Пролазы в проволоке немцы все равно обнаружили бы, проверяя, как всегда, на рассвете систему своих заграждений. Но втайне, в чем бы он не хотел признаться и не признавался себе, он всем этим пытался закрепить в себе сложившееся о нем мнение радистки как об отважном офицере, которому чувство страха недоступно. И когда он был с ней в тылу врага, он будто бы вел себя мужественно не потому только, что она была с ним, а потому, что он вообще такой самоотверженный, находчивый при любой опасности, в любой обстановке. На войне он научился скрывать от других чувство страха. Но оно присутствовало в нем. При каждом близком плюханье пули в грунт у него непроизвольно сжимаются на ногах пальцы, ломит шею, потому что насильно преодолевает кивок головы. И, когда близко рвется снаряд или мина и задевает только комьями земли, он мгновенно отчетливо представляет, будто острыми осколками уже иссекло его самого и он корчится на земле, искромсанный, окровавленный.
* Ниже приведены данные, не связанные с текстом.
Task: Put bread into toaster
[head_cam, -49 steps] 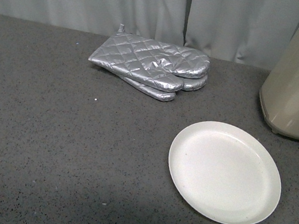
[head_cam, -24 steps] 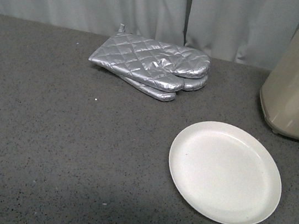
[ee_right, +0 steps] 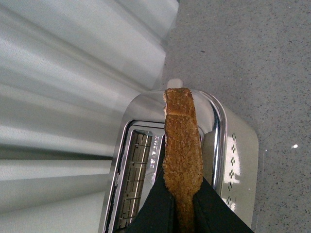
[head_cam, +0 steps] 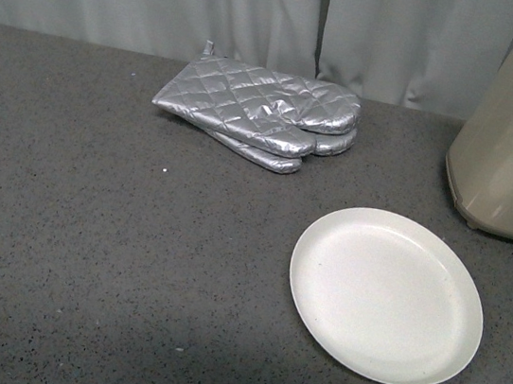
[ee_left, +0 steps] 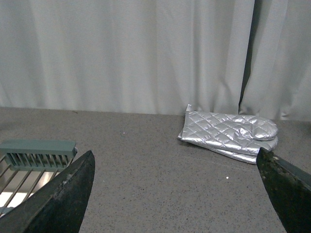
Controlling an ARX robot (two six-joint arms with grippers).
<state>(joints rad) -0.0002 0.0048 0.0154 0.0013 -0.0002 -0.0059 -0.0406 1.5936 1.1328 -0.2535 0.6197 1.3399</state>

Он видел столько израненных, умирающих, что представить себя таким совсем просто, так же как и стать таким. Кто обжился на передовой, тот не стесняется расчетливо опасаться смерти, и в этом даже узнается хорошая повадка опытного фронтовика. И всякое притворство, будто человек не испытывает страха смерти, у бывалых бойцов вызывает неуважение и пренебрежение таким человеком.
На четвертом году войны люди обвоевались. Квалифицированное умение наносить врагу потери ценят больше, чем исступленный бросок на врага в ослеплении ярости, когда в этом ослеплении утрачивается тщательная бойцовская зоркость, позволяющая бить вернее, надежно укрываясь и обдумывая свой следующий бросок.
Уважение опытных фронтовиков — самое высокое признание.
У Петухова было развито чувство опасности, он привычно владел этим солдатским умением — зря не подвергать себя опасности, и такое не считалось на передовой чем-то стыдным, а даже, напротив, вызывало уважение и доверие.
Конечно, когда Пугачев геройствовал перед солдатами, красивый, удалой, бесстрашный, им любовались. И в эти мгновения, поддаваясь его бесстрашию, бойцы готовы были кинуться вместе с ним в атаку в рост, испытывая увлекательное упоение его отвагой и лихостью, потому что в них самих живет такая же лихость и она нужна, но не всегда.
Выбрать момент, когда именно она нужна, необходима, — здесь нужен командирский талант, озарение, чтобы вызвать ее именно тогда, когда лихость решает исход боя.
Но как часто исход боя решает другое — вдумчивое сосредоточение, усердие, мастерский солдатский опыт, хладнокровное умение, не запыхавшись, твердой рукой бить по верной цели, удерживая в памяти расход патронов, и безбоязненно идти вслед своему огненному артиллерийскому валу, с изумительной инстинктивной точностью соблюдая должный интервал, чтобы не задели осколки от своих же снарядов.
И не всякая победа наполняет сознание солдата чувством победы. Важно, какой ценой она добыта.
В ночном бою рота Петухова овладела укрепленным пунктом противника, расположенным на высоте, овладела удачно, потому что Петухов приказал роте залечь, открыть огонь, а под прикрытием этого огня выслал группу бойцов, обильно нагруженных противотанковыми и простыми гранатами, и те подползли к самим ограждениям и забросали врага гранатами. В это время остальные бойцы роты сильным, резким броском достигли оборонительного рубежа противника и овладели им, и только четверо было легкораненых, и ни одного павшего.
Хотя сам Петухов добрался до рубежа последним, потому что вывихнул ступню, оступившись в кротовую нору, и, прихрамывая, волоча ногу, морщась от боли, виновато объяснял, что не ранен, а просто оступился, солдаты чествовали его за этот бой так, словно он их геройски вел за собой, а не плелся позади, страдальчески морщась, ковыляя, словно раненный в бою, позади всех.
После других боев, тоже победных, но при больших потерях, когда перед строем оставшихся в живых торжественно объявлялась благодарность, на лицах бойцов было только угрюмое изнеможение, и, когда хоронили павших, в скорбном молчании солдат Петухов чувствовал немой упрек, обращенный к нему как к командиру.
Может, это было и не так, просто бой был слишком тяжелым, и солдаты отупели от тяжести боя и сами выглядели как полумертвые, но Петухову всегда казалось, что он виноват и перед павшими, и перед живыми за то, что не смог избежать таких потерь.